Will I ever learn that all of the planning in the world cannot combat the most-esteemed -stubbornest child?  Probably not.  But darned if the kid will not keep trying to teach me! I thought (like a moron) that Ike’s first birthday would mark a turning point that would leave behind all things not-so-great-baby and be pretty much a little angel-toddler, who is still my baby in all the ways that I have so carefully picked and chosen.

Things I thought would magically change when Ike turned one (yes the day he turned one).
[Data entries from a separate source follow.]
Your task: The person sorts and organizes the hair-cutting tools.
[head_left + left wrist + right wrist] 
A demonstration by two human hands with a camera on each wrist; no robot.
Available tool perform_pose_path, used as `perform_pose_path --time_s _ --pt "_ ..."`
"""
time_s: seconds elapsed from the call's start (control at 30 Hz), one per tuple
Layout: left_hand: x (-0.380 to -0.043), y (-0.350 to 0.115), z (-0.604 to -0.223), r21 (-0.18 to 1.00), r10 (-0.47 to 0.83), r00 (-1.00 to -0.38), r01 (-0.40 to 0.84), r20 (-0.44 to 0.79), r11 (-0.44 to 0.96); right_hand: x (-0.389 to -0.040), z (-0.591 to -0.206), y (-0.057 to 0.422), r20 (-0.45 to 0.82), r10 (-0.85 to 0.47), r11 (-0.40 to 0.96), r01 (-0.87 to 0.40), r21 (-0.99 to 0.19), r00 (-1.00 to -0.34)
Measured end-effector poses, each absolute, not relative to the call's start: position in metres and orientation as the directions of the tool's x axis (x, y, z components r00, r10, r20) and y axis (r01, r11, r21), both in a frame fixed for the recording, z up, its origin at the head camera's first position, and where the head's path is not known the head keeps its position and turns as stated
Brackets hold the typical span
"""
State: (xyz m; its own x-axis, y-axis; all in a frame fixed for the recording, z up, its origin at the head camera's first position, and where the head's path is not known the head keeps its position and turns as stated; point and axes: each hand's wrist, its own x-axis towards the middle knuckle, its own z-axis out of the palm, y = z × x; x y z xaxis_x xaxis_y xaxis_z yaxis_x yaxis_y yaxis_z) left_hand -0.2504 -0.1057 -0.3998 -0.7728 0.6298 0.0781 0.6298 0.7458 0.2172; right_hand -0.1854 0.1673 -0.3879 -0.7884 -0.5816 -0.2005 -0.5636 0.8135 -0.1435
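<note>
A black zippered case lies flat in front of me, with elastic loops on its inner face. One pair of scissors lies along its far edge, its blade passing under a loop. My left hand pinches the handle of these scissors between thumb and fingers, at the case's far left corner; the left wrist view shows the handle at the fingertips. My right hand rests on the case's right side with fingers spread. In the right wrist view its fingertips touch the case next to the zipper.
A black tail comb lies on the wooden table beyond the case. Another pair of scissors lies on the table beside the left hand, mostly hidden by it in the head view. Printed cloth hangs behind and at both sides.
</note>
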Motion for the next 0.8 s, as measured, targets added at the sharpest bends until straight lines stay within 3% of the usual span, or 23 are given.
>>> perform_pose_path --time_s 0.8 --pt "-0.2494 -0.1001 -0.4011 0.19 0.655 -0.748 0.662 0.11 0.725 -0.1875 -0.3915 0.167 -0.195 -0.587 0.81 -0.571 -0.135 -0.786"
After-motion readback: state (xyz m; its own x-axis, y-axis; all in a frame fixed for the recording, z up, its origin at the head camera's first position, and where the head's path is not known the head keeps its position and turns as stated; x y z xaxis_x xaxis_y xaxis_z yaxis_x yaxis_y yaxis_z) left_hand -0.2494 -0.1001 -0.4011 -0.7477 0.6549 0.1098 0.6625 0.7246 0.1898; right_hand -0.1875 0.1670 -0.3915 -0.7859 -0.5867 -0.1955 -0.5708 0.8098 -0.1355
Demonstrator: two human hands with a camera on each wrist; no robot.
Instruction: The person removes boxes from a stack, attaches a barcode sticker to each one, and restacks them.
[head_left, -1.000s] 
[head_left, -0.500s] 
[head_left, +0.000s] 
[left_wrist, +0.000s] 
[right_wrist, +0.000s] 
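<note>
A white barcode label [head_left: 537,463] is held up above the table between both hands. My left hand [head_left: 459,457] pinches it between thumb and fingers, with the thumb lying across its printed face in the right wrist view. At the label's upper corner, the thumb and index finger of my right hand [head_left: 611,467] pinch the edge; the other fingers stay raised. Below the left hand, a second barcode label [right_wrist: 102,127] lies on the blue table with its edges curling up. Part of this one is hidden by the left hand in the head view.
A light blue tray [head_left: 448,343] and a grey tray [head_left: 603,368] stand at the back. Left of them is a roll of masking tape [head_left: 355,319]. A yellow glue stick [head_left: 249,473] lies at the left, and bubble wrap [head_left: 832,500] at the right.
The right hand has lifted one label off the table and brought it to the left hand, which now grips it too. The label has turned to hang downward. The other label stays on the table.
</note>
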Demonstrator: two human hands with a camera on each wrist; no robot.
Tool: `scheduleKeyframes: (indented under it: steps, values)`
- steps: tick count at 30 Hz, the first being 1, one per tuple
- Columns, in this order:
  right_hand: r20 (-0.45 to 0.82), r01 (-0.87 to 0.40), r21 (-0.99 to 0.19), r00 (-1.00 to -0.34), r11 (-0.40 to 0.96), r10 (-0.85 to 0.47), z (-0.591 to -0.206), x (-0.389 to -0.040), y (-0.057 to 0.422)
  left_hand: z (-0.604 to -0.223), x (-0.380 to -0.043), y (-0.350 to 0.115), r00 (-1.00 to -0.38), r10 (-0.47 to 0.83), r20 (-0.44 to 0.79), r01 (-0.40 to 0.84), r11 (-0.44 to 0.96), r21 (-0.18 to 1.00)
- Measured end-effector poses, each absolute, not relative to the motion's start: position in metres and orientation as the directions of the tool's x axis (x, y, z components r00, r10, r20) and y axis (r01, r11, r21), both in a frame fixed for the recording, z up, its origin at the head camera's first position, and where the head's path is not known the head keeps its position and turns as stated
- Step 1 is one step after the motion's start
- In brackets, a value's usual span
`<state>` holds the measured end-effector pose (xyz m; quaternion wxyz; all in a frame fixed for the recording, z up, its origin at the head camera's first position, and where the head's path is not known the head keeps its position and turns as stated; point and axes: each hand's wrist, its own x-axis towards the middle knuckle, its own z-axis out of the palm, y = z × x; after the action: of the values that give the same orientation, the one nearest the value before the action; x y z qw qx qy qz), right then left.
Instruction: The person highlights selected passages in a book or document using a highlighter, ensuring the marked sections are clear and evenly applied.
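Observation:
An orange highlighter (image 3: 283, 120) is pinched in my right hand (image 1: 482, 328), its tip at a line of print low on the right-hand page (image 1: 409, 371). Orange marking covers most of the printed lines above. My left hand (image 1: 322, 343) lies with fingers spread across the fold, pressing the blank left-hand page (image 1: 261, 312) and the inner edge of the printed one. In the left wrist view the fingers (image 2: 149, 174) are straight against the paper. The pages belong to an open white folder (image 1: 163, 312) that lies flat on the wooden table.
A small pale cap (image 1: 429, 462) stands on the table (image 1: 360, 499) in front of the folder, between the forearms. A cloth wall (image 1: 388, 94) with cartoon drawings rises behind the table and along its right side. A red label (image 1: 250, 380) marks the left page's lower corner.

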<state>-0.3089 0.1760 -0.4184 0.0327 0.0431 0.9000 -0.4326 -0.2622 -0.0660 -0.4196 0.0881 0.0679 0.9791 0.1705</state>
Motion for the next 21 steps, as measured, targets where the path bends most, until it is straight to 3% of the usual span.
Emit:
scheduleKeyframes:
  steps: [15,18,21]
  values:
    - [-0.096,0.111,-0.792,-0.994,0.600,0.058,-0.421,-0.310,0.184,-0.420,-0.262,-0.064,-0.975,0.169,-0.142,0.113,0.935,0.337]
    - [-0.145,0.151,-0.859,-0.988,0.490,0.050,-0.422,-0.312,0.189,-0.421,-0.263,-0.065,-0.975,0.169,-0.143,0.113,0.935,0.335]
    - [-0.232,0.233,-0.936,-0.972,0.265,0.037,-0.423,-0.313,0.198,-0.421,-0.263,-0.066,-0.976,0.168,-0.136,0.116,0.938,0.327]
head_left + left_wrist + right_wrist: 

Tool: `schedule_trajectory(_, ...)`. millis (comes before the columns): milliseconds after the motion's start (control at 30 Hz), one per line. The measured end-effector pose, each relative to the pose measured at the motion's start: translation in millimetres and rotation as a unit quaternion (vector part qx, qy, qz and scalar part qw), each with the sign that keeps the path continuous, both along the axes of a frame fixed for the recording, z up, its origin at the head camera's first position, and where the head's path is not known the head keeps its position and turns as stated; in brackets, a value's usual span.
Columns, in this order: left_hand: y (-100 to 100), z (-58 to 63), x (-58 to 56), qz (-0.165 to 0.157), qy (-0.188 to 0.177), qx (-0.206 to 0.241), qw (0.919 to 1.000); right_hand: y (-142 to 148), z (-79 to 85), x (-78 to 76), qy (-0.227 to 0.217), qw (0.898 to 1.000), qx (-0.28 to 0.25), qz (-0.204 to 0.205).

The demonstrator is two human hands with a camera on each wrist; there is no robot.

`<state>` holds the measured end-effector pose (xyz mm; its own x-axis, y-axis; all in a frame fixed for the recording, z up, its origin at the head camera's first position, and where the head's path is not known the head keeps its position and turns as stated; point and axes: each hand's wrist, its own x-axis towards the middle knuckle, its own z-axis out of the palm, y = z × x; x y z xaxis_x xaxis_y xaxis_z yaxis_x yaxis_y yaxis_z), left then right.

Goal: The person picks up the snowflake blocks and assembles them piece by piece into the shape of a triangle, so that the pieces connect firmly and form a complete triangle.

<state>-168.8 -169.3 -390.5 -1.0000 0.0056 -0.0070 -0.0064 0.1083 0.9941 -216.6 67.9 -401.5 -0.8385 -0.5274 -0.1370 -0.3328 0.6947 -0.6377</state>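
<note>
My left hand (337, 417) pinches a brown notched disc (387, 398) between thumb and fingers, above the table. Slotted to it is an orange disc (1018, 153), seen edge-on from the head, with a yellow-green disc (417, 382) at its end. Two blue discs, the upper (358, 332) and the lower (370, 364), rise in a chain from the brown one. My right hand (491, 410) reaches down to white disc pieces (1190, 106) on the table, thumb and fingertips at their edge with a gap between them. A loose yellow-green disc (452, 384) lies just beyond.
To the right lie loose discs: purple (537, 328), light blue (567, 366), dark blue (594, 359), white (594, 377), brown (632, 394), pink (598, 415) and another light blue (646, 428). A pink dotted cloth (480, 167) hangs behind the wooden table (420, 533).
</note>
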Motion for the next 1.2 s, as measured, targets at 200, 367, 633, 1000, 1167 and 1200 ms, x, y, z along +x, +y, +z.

  1. Sleep.  Foolish, I know.  But everyone said that babies had a tough night schedule, and that you were lucky if your baby slept through the night, and all of the sleep help books address baby this and baby that.  Well I have a toddler.  I thought that meant that the sleeping problems would just disappear.  They have gotten much much worse thank you for asking.
  2. Milk.  This one can be chalked up to lack of research.  Apparently breastmilk is much tastier than cow’s milk per the unanimous poll of uncommunicating 12 month olds.  Apparently it is quite normal for a breastfed baby to refuse cow’s milk.  Apparently I should have probably considered this possibility after the formula rejection.  Apparently I have a hard time with this whole transitioning concept.  We mixed Ike’s milk for a while and 4 weeks later, he will accept only cow’s milk.  Heated preferably.  Unless he is desperate, at that point he’ll take it cold, or frozen, or I’m pretty sure I could put creamed spinach in the bottle and he would happily suck it down.
  3. Sippy Cups.  Ike was introduced to the sippy cup at 6 months, with water.  He spent a few months staring at it and throwing it on the floor.  Then a few months sucking water out and making a fountain with his mouth.  He pretty much still does both of these things.  With water.  He refuses to drink milk from a sippy cup altogether.  However, I was under the impression that he would suffer major developmental and dental issues if we did not take the bottles away when he turned one.  We did.  He suffered a bit of dehydration and a massive fit of general outrage.  Meh, maybe we will try again in a few months.
  4. Tantrums.  I thought this was a two year old toddler problem.  It is not.  I feel majorly duped, I know you seasoned parents knew about this, thanks a lot for the heads up!
  5. Follow Instructions.  Oh having a toddler is wonderful, they said.  They will go and get things for you, they said.  They will be happy to pickup things, and put things away, and be generally helpful if you make it like a game, they said.  They lied.  Here’s how our conversations go: “Ike put your little people in their box”  Ike hears  “run to the bathroom and unroll all the toilet paper”.

Toddlers are awesome.  But they are also babies still.  They are amazingly fast developing creatures, but they also need time to adjust to all the new changes.  We are both figuring this stuff out together, with no deadlines, no overnight changes, just mutually agreed upon plans.